Israelis or visitors who are unwise enough to drive their cars through the ultra-Orthodox Mea Shearim section of Jerusalem on the Sabbath often encounter a hail of stones. A teen-age girl who naively walks through the same district in a miniskirt may find herself angrily chased by Orthodox youths shouting "Zonah! Zonah!" ("Whore! Whore!"). Many pathologists in Israeli hospitals receive death threats from Orthodox fanatics for performing autopsies, which according to Orthodoxy are a desecration of the dead. Hospitals in Jerusalem and Tel Aviv closed down briefly in protest against police failure to curb the threats.
The extremists are likely to lose rather than gain ground in Israel's religious life. Rabbi Shlomo Goren, 53, an Orthodox Halakhic scholar who is Ashkenazic Chief Rabbi of Tel Aviv, is an odds-on favorite to succeed Issar Yehuda Unterman, 86, as the country's powerful Ashkenazic Chief Rabbi, perhaps some time this year. He is carefully attuned to Jewish law, but at the same time practical, eager to solve such modern problems as how to maintain a Sabbath police force without violating the strictures of Halakhah. Meantime, other branches of religious Judaism are gaining a foothold there. An increasing number of conversions performed by U.S. Conservative rabbis are now recognized by the Israeli Chief Rabbinate. Conservatives have eight synagogues in Israel, Reform has eight, and even Reconstructionism has one.

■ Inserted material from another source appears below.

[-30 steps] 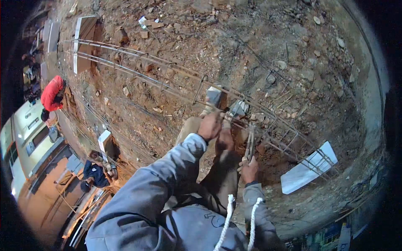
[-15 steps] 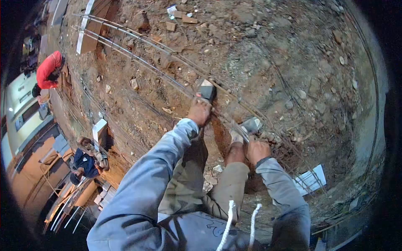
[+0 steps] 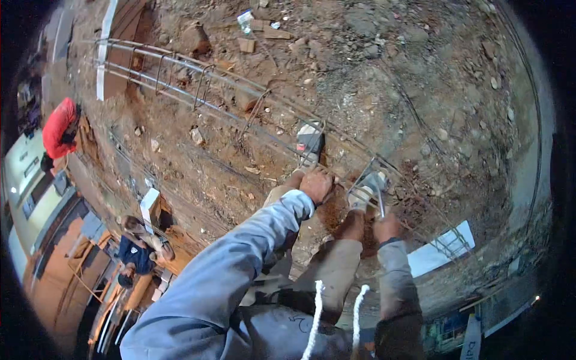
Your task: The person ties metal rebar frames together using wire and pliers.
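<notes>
A long cage of steel reinforcing bars (image 3: 207,99) with stirrups (image 3: 257,108) runs from the upper left toward the lower right, over my feet. My left hand (image 3: 316,184) is closed on the near bar of the cage, just below my dark shoe (image 3: 309,139). My right hand (image 3: 387,228) is closed around the lower end of a slim, shiny metal tool (image 3: 380,203), whose kind I cannot make out. The tool points up toward a stirrup (image 3: 363,172) near my other, pale shoe (image 3: 367,193).
White-faced boards stand under the cage at the upper left (image 3: 102,60) and lower right (image 3: 441,249). Broken brick (image 3: 276,35) and stones lie on the rough soil. A person in red (image 3: 59,129) and a person in dark blue (image 3: 137,255) crouch at the left.
My left hand has shifted right and down along the bar. My right hand has moved slightly right and down, and the metal tool now shows above it. The camera view has tilted.
</notes>
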Motion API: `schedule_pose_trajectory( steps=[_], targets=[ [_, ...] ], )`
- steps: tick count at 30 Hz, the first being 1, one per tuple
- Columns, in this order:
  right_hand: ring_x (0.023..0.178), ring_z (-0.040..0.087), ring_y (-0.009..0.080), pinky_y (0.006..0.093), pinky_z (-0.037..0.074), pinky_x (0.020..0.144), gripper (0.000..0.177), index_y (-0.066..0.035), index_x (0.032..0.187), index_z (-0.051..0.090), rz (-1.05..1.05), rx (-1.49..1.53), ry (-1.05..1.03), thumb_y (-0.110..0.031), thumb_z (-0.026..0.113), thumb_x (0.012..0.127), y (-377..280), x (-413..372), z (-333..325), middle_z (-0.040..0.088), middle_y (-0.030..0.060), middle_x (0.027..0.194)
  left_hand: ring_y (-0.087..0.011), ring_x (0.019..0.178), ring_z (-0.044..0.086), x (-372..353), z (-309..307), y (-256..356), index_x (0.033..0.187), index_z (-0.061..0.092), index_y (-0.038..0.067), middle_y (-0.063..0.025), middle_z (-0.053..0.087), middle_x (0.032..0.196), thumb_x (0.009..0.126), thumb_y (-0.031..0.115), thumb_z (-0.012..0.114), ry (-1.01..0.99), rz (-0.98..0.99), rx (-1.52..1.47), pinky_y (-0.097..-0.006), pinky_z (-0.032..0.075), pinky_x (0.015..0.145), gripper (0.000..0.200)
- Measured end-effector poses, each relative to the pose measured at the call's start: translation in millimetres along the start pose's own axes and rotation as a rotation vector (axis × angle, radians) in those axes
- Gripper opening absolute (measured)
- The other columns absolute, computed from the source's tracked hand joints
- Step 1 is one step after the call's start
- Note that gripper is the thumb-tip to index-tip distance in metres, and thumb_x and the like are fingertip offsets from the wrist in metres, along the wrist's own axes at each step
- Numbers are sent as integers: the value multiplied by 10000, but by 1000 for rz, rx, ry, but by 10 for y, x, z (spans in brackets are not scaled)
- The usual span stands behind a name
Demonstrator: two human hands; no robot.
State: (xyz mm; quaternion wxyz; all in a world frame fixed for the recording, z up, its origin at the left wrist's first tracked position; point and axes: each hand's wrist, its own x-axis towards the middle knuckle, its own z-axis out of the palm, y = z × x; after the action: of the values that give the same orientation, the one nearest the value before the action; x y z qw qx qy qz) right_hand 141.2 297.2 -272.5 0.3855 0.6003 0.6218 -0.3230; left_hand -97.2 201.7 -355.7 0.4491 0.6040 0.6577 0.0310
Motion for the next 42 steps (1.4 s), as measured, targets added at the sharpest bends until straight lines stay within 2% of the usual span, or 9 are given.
schedule_pose_trajectory(
  steps=[3, 10, 12, 17, 20, 22, 36, 38, 42],
  targets=[
    [778, 562, 449, 511, 444, 668, 357, -7, 1014, 516, -11, 148, 36, -257, 603, 774, -34, -247, 155, 593, 260, 821, -405, 839, 568, 30, -351, 60, 941, 570, 26, -240, 587, 881, 880, 310, 436, -352, -114, -232, -489, 443, 720, 320],
    [966, 523, 372, 428, 408, 816, 459, 19, 1151, 435, 215, 704, 253, -287, 583, 842, -192, -560, 793, 531, 239, 1045, -216, 775, 591, -341, -358, -131, 1030, 570, -11, -125, 632, 862, 961, 281, 376, 24, -304, -845, -339, 462, 700, 358],
    [929, 527, 398, 455, 397, 788, 594, 19, 1259, 365, 46, 637, 892, -310, 604, 826, -101, -180, 1357, 551, 258, 999, -132, 752, 551, -372, -167, -413, 1031, 573, -18, -61, 621, 863, 962, 305, 385, 36, -318, -902, -273, 452, 681, 380],
    [1257, 265, 400, 447, 261, 1019, 553, 4, 1361, 242, 336, 451, 429, -214, 477, 910, -701, -145, 765, 245, 258, 1390, -117, 717, 515, -305, -517, -238, 994, 576, 6, -34, 583, 796, 961, 313, 394, 86, -343, -918, -286, 441, 653, 358],
    [1263, 265, 415, 430, 236, 1046, 546, 16, 1344, 273, -305, 922, 558, -171, 500, 883, -1213, -505, 599, 289, 263, 1368, -235, 853, 579, -288, -752, 132, 1029, 593, -29, -186, 631, 932, 940, 461, 316, 290, -58, -657, -340, 409, 828, 570],
    [1258, 286, 422, 416, 214, 1064, 556, 26, 1324, 300, -463, 954, 332, -165, 523, 852, -1528, -843, 654, 337, 266, 1341, -196, 881, 574, -233, -1015, 586, 1048, 605, -16, -160, 640, 977, 941, 473, 306, 31, -348, -1182, -326, 402, 850, 583],
    [784, 602, 224, 320, 456, 660, 317, -4, 1062, 567, -287, 953, 1088, -273, 487, 914, -1283, -2464, 1280, 620, 117, 865, -142, 798, 547, -1857, -1011, 1138, 1068, 580, -5, -23, 615, 936, 926, 365, 465, -339, -81, -1338, -284, 435, 716, 413],
    [540, 493, 114, 255, 384, 480, 237, -30, 1016, 586, -96, 1653, 280, -218, 495, 905, -1298, -2680, 1250, 546, 19, 671, -125, 745, 539, -2053, -1158, 907, 1011, 605, 7, -19, 622, 866, 914, 339, 499, -394, -234, -1278, -273, 430, 689, 362],
    [413, 325, 38, 206, 249, 372, 160, -70, 810, 530, -170, 1741, 41, -185, 492, 914, -1708, -2957, 1350, 384, -62, 548, -94, 685, 488, -2204, -1303, 527, 834, 605, -8, -30, 580, 734, 919, 341, 484, -353, -4, -946, -274, 403, 667, 380]
  ],
)
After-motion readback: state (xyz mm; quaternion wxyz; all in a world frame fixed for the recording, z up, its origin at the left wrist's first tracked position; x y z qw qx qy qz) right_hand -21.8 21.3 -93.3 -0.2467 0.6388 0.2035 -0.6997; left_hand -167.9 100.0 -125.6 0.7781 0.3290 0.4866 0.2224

The catalysts for many of these changes in Israel are American. For one thing, after the extermination or exile of European Jewish leadership during World War II, the task of analyzing and shaping Jewish thought fell largely to American Jews. But the basic reason for the influence is that Judaism lives by dialectic. Classic rabbinical law displayed this trait; on every question, great and small, there was always a majority opinion and minority opinion, and one balanced the other. Similarly, Jewish developments in the Diaspora influence the homeland, and the homeland in turn shapes the Diaspora.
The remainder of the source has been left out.